--- AIM OF THE TASK ---
Would you please restate the data exactly as it stands, apart from the pictures?

--- PROVIDED INFORMATION ---

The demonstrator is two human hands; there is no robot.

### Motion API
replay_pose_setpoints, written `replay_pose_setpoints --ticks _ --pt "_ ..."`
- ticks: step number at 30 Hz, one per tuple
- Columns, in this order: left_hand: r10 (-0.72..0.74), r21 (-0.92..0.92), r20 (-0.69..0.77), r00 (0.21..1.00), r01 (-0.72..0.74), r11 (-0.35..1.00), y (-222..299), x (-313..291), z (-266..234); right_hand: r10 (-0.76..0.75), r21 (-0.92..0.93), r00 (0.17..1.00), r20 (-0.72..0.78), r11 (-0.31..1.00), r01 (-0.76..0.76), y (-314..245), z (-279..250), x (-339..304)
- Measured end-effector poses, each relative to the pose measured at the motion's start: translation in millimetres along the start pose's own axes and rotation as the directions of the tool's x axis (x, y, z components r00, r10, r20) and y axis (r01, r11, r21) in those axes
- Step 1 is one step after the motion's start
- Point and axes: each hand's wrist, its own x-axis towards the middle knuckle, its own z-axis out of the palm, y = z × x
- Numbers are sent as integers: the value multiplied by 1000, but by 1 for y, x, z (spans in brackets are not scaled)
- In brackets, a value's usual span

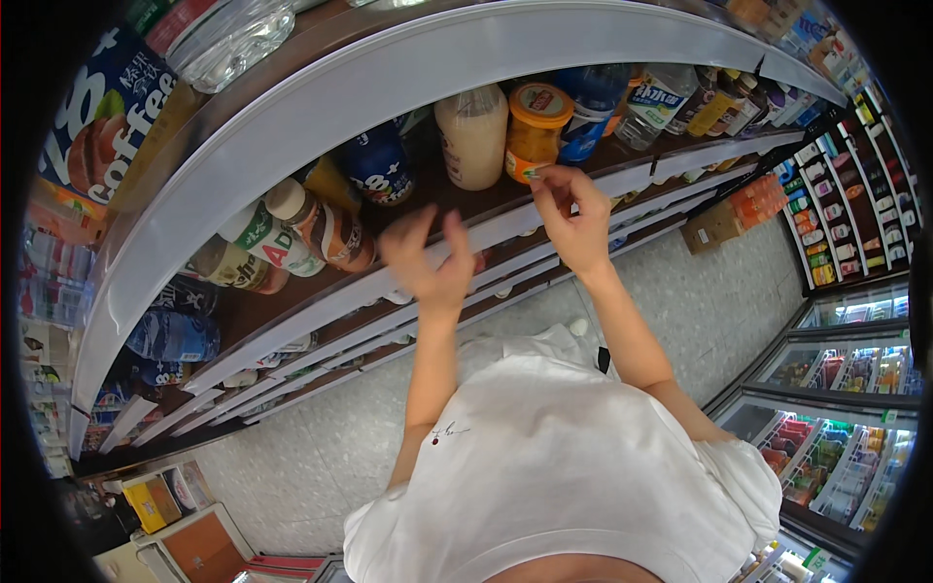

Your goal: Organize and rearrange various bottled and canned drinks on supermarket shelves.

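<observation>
My right hand [575, 219] is at the shelf's front edge, thumb and forefinger pinched together just below a glass jar [532, 144] with an orange lid and yellow-orange contents. Whatever may be between those fingertips is too small to make out. To its left, my left hand [428, 260] hovers before the same shelf, smeared by motion, its fingers apart and nothing visible in them. A bottle of cream-coloured drink [473, 138] stands upright beside the jar. Farther left are a dark blue can [380, 169] and a brown-and-white bottle [323, 227].
A white-edged upper shelf [408, 63] arches above my hands, carrying a large clear bottle [233, 44]. Blue [588, 112] and clear [655, 105] bottles stand right of the jar. A cardboard box [712, 229] sits on the grey floor [641, 267]. Glass-fronted fridges [816, 418] line the right.
</observation>
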Motion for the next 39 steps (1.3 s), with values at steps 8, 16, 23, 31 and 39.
replay_pose_setpoints --ticks 8,16,23,31,39 --pt "-350 145 -338 873 416 898 -31 11 -59 11 57 998 69 998 -15 -5 4 -5" --pt "-535 150 75 842 521 840 -31 10 -61 28 85 984 175 995 -43 -11 10 -10" --pt "-455 -68 324 830 500 864 -14 14 -31 13 115 985 170 993 -33 -16 12 -13" --pt "-430 93 274 860 422 902 8 12 0 51 79 987 154 995 -64 -12 1 -12" --pt "-447 -104 212 869 475 874 3 9 5 74 46 971 228 995 -86 -15 4 -13"
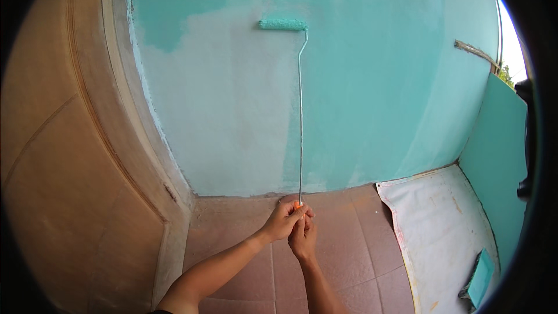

--- SOLUTION TO THE EXERCISE ---
The demonstrator is two human hands; there is no robot.

### Motion API
replay_pose_setpoints, written `replay_pose_setpoints --ticks _ --pt "_ ..."`
- ticks: step number at 30 Hz, one per tuple
- Columns, in this order: left_hand: r10 (-0.72..0.74), r21 (-0.92..0.92), r20 (-0.69..0.77), r00 (0.21..1.00), r01 (-0.72..0.74), r11 (-0.35..1.00), y (-222..299), x (-313..291), z (-266..234); right_hand: r10 (-0.76..0.75), r21 (-0.92..0.93), r00 (0.17..1.00), r20 (-0.72..0.78), r11 (-0.31..1.00), r01 (-0.76..0.76), y (-314..245), z (-279..250), x (-339..304)
- Measured end-effector poses, each relative to the pose measured at the motion's start: translation in millimetres along the start pose's own axes and rotation as the directions of the tool's x axis (x, y, z components r00, r10, r20) and y axis (r01, r11, r21) in those axes
- Step 1 is one step after the motion's start
- Point and axes: each hand's wrist, its own x-axis towards the middle knuckle, its own z-axis out of the palm, y = z × x
- Numbers are sent as integers: the value multiplied by 1000, but by 1 for y, x, z (spans in brackets are not scaled)
- In brackets, a value's usual span


Your goal: Organize and rearrange various bottled and canned drinks on supermarket shelves.

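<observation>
My right hand [575, 219] is at the shelf's front edge, thumb and forefinger pinched together just below a glass jar [532, 144] with an orange lid and yellow-orange contents. Whatever may be between those fingertips is too small to make out. To its left, my left hand [428, 260] hovers before the same shelf, smeared by motion, its fingers apart and nothing visible in them. A bottle of cream-coloured drink [473, 138] stands upright beside the jar. Farther left are a dark blue can [380, 169] and a brown-and-white bottle [323, 227].
A white-edged upper shelf [408, 63] arches above my hands, carrying a large clear bottle [233, 44]. Blue [588, 112] and clear [655, 105] bottles stand right of the jar. A cardboard box [712, 229] sits on the grey floor [641, 267]. Glass-fronted fridges [816, 418] line the right.
</observation>
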Motion for the next 39 steps (1.3 s), with values at steps 8, 16, 23, 31 and 39.
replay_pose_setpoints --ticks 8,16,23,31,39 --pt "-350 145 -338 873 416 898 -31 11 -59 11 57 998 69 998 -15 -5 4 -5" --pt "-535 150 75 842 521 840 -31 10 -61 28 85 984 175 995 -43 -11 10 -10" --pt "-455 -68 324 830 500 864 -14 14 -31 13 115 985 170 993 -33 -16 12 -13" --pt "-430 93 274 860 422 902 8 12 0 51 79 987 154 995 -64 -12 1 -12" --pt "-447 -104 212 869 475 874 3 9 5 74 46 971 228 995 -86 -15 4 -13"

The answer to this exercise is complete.